The town of Fort Gibson is in Muskogee County, located at the junction of U.S. Highway 62 and State Highway 80, nine miles east of Muskogee. Col. Matthew Arbuckle established Cantonment Gibson, later Fort Gibson, on April 21, 1824, to settle strife between the Osage and the Cherokee. Near the southwestern boundary of the Cherokee Nation, the post provided relative safety for a camp town of military families, Cherokees, and African Americans and was one of the oldest such settlements in the future state of Oklahoma.
In 1857 the U.S. government abandoned the Fort Gibson stockade, and all the properties were returned to the Cherokee Nation. At this time, Cherokees renamed the camp town Keetoowah. Federal troops were again garrisoned at Fort Gibson temporarily during the Civil War. The camp town rebounded, as refugees sought protection near the fort. Through the 1870s and 1880s the community grew. In 1872 the Tenth Cavalry reoccupied the fort to keep law and order in nearby railroad camps for workers engaged in building the Missouri, Kansas and Texas Railroad from Kansas to the Red River. When the Kansas and Arkansas Valley Railroad built through the area in 1888, a new town was constructed closer to the tracks. After the military permanently departed, the civilian community expanded into the fort. On May 20, 1898, the Articles of Incorporation for the town of Fort Gibson were established under the Arkansas Statutes, placing all of the occupied areas under one jurisdiction.
Poorly located and beset by fires, mosquitoes, and other afflictions, the town moved to higher ground around 1900. The first buildings, including "Black Town" (an African American section), faced west toward the Missouri Pacific Railroad tracks. In 1904 the town was turned around and situated one block east when J. C. Pierce built the first brick building. In 1906 John C. Berd constructed a brick-and-stone building for his drugstore, and the commercial district grew around these two permanent features. In 1904 the town of Fort Gibson, Indian Territory, was surveyed and platted. Its 1907 population comprised 1,063 residents.
One of the oldest non-Indian settlements in Oklahoma, Fort Gibson had other firsts, such as the first telephone, first drama theater, first steamboat landing, first school for the blind, first highway to Fort Smith, the first interurban, which connected Fort Gibson to Muskogee, and one of the first post offices. In 1896 J. S. Holden began publishing a weekly newspaper, the Post. At least six other newspapers followed in the early twentieth century; the Fort Gibson Times carried this tradition into the twenty-first century. In 1940, 1,233 people populated the town, and by 1970 there were 1,418 citizens. Home to twenty-six churches and fourteen civic clubs and organizations at the beginning of the twenty-first century, the town boasted a strong civic spirit. The town has a board of trustees type of government. The manufacturing industry supports the majority of laborers, with the health care sector a close second. The 2000 census listed 4,054 residents, and the school system housed nineteen hundred students at a teacher-student ratio of one to fifteen.

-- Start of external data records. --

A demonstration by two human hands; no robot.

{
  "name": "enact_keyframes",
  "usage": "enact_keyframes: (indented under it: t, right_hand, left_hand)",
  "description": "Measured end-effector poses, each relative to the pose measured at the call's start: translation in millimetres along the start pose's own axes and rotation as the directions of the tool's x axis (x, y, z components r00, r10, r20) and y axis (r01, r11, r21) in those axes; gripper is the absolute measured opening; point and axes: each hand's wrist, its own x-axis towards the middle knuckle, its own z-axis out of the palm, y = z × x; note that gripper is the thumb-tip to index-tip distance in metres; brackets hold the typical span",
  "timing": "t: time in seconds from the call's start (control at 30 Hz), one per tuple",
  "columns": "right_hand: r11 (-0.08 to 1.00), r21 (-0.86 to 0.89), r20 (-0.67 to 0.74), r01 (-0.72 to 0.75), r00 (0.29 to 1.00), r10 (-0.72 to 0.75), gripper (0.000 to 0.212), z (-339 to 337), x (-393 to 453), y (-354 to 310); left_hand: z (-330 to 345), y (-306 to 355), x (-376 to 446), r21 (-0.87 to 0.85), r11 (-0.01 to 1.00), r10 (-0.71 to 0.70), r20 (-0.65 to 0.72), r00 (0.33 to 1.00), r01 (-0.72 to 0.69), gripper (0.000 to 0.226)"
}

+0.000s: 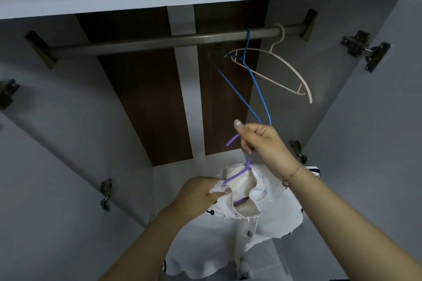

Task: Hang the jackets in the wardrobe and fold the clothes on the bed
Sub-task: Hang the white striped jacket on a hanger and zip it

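Hanging step, frame centre: right hand point(262, 141) grips purple hanger point(235, 174); left hand point(201, 194) pinches white jacket point(262, 219). Next, hook rail point(159, 42).

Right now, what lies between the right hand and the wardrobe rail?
In the head view, only the empty blue hanger, hooked on the rail, stretches down to the right hand; a pink hanger hangs beside it.

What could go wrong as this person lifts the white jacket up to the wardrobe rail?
The purple hanger could snag the blue hanger, whose lower end lies right at the right hand gripping the purple hook. The white jacket looks only partly seated, and the left hand pinches its collar, so it might slip off. The pink hanger also crowds that end of the rail.
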Motion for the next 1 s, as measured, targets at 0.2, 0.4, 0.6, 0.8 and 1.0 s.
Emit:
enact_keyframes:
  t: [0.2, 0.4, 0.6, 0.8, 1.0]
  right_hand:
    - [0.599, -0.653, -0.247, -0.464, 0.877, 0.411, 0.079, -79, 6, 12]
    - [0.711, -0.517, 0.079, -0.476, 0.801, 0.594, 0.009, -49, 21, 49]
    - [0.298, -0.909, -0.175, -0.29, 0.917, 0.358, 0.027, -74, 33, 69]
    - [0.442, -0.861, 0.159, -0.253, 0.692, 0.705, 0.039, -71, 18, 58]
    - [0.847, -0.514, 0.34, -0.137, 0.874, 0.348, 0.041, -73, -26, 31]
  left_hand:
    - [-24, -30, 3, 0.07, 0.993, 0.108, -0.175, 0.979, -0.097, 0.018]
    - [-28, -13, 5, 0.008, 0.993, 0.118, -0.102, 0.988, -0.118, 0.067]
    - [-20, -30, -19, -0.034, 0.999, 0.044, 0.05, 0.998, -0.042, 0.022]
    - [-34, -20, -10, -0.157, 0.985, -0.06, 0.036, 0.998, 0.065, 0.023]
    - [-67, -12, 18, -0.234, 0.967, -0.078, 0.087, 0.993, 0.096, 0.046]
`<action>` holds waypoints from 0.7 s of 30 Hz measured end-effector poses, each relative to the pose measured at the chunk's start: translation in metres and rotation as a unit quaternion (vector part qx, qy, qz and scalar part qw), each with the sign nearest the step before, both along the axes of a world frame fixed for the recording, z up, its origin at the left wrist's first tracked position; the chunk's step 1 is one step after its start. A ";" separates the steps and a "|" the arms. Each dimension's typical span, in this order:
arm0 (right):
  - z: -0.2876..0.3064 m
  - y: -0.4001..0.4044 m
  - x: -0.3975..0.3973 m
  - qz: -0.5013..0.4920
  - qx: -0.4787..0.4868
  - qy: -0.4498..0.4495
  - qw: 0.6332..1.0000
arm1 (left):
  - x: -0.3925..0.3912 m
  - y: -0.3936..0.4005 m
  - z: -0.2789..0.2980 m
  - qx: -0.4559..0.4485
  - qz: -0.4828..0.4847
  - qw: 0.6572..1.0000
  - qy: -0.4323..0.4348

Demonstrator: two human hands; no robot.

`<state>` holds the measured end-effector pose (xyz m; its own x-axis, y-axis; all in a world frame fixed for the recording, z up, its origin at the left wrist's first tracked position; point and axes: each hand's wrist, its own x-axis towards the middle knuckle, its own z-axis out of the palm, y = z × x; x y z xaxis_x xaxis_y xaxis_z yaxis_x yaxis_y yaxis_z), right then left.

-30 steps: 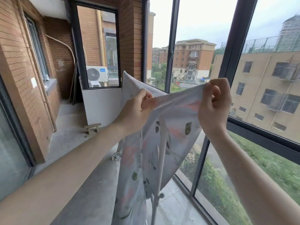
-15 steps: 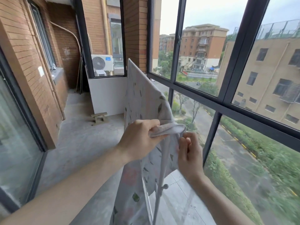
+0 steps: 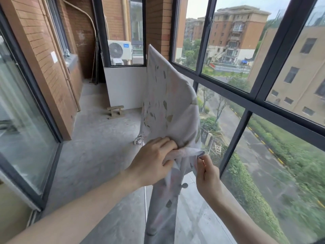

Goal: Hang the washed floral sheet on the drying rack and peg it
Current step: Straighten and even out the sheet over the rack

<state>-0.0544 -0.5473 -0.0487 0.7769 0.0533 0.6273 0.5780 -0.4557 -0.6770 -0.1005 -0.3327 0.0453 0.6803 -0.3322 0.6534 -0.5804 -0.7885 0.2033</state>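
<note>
The floral sheet (image 3: 168, 103), pale with leaf and pink prints, hangs draped over the drying rack and runs away from me toward the far wall. The rack is mostly hidden; a thin white post (image 3: 145, 205) and a white foot (image 3: 139, 140) show below the cloth. My left hand (image 3: 153, 162) grips the bunched near end of the sheet from the left. My right hand (image 3: 206, 175) pinches the sheet's edge just to the right of it. No pegs are visible.
A narrow balcony with a concrete floor (image 3: 98, 155). Dark-framed windows (image 3: 249, 103) line the right side, a brick wall (image 3: 45, 55) and glass door (image 3: 22, 120) the left. A small wooden stool (image 3: 115, 111) stands by the far white wall. An air-conditioner unit (image 3: 120, 52) sits outside.
Both hands came down from chest height and drew together at the sheet's near end. The sheet now lies along the rack instead of being stretched between my hands.
</note>
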 end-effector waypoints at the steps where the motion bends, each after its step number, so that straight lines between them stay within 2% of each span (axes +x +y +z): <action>1: -0.006 0.000 -0.003 0.002 -0.010 0.010 1.000 | -0.002 0.000 -0.003 -0.008 0.008 1.000 -0.015; 4: -0.017 -0.001 -0.010 0.011 -0.032 0.016 0.999 | -0.008 0.003 -0.013 -0.046 0.048 0.997 -0.046; 6: -0.025 -0.005 -0.014 0.006 -0.045 0.024 0.999 | -0.015 0.003 -0.026 -0.112 0.072 0.991 -0.029; 7: -0.027 -0.009 -0.014 0.004 -0.045 0.031 0.999 | -0.019 0.000 -0.032 -0.161 0.079 0.984 0.009; 9: -0.034 -0.017 -0.016 -0.003 -0.047 0.054 0.997 | -0.032 -0.009 -0.049 -0.232 0.096 0.955 0.161; 11: -0.042 -0.025 -0.016 -0.017 -0.053 0.087 0.995 | -0.044 -0.018 -0.070 -0.200 0.111 0.930 0.289; 12: -0.047 -0.029 -0.014 -0.027 -0.058 0.107 0.992 | -0.046 -0.021 -0.082 -0.165 0.117 0.929 0.309; 17: -0.079 -0.039 -0.016 -0.067 -0.153 0.123 0.978 | -0.044 -0.010 -0.100 -0.105 0.156 0.944 0.271; 21: -0.103 -0.034 -0.029 -0.038 -0.171 0.160 0.971 | -0.041 0.013 -0.090 -0.094 0.187 0.949 0.235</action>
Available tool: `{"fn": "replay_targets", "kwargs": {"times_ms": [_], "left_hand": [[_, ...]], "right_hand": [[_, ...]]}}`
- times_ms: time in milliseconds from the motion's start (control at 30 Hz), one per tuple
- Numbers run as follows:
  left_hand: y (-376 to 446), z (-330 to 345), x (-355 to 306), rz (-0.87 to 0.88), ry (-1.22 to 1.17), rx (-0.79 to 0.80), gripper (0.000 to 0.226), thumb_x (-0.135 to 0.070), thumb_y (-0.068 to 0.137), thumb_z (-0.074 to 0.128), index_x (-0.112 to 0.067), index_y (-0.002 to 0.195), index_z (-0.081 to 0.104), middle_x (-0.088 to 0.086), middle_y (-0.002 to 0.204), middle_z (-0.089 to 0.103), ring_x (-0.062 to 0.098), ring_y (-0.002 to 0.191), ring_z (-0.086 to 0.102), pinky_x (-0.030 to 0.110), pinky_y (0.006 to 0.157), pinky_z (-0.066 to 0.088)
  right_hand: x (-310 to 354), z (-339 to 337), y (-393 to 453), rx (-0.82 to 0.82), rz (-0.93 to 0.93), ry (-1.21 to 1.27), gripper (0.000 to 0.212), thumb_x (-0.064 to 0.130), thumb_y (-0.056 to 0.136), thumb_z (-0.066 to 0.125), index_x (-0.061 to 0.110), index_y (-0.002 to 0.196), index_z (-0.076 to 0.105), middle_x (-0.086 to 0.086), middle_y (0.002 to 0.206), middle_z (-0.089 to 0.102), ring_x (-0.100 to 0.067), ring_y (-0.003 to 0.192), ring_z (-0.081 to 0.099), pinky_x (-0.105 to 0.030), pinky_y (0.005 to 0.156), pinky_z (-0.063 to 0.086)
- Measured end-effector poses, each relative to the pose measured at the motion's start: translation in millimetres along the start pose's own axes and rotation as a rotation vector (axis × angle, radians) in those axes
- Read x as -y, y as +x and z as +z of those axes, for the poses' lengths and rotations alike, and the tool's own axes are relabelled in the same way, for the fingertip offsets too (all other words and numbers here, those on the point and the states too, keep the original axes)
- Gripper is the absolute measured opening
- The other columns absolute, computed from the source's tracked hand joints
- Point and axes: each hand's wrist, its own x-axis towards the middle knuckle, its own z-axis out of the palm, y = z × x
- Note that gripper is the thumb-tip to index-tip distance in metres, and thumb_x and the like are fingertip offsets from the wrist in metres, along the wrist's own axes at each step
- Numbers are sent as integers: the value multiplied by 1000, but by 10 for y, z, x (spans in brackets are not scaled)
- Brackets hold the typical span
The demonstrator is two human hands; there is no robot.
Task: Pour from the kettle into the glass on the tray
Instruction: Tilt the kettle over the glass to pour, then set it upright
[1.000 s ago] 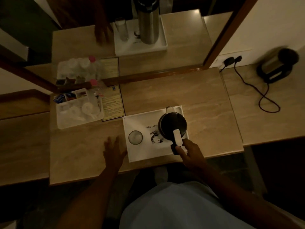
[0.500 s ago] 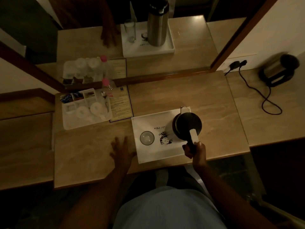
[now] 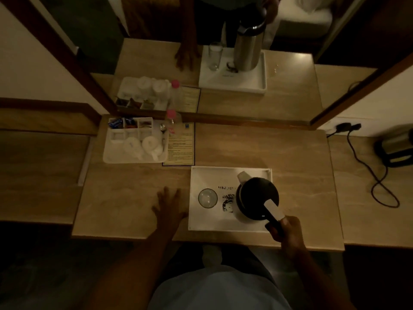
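A dim room holds a pale marble-patterned desk [image 3: 234, 151] set against a wood-framed mirror [image 3: 201, 52], with a white rectangular tray [image 3: 201, 224] near its front edge. On the tray, dark printed lettering too blurred to read lies between a clear drinking glass [image 3: 207, 198] standing at the left and a black-lidded steel kettle [image 3: 257, 196] at the right. The right hand [image 3: 288, 233] is wrapped around the kettle's handle, while the left hand [image 3: 168, 205] lies flat with fingers spread on the desk beside the tray.
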Motion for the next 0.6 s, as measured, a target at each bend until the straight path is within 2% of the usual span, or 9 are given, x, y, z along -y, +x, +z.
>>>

BIBLIOGRAPHY: Grant Foreman, Fort Gibson: A Brief History (Norman: University of Oklahoma Press, 1936). Fort Gibson Genealogical and Historical Society, Fort Gibson, Oklahoma Area: and the old Illinois District of the Cherokee Nation (Cane Hill, Ark.: ARC Press, 2000). Vincent Lackey, The Forts of Oklahoma (Tulsa, Okla.: Tulsa Printing Co., 1963). George H. Shirk, Oklahoma Name Places, (2d ed.; Norman: University of Oklahoma Press, 1974). C. W. West, Fort Gibson, Gateway to the West (Muskogee, Okla.: Muscogee Publishing Co., 1974).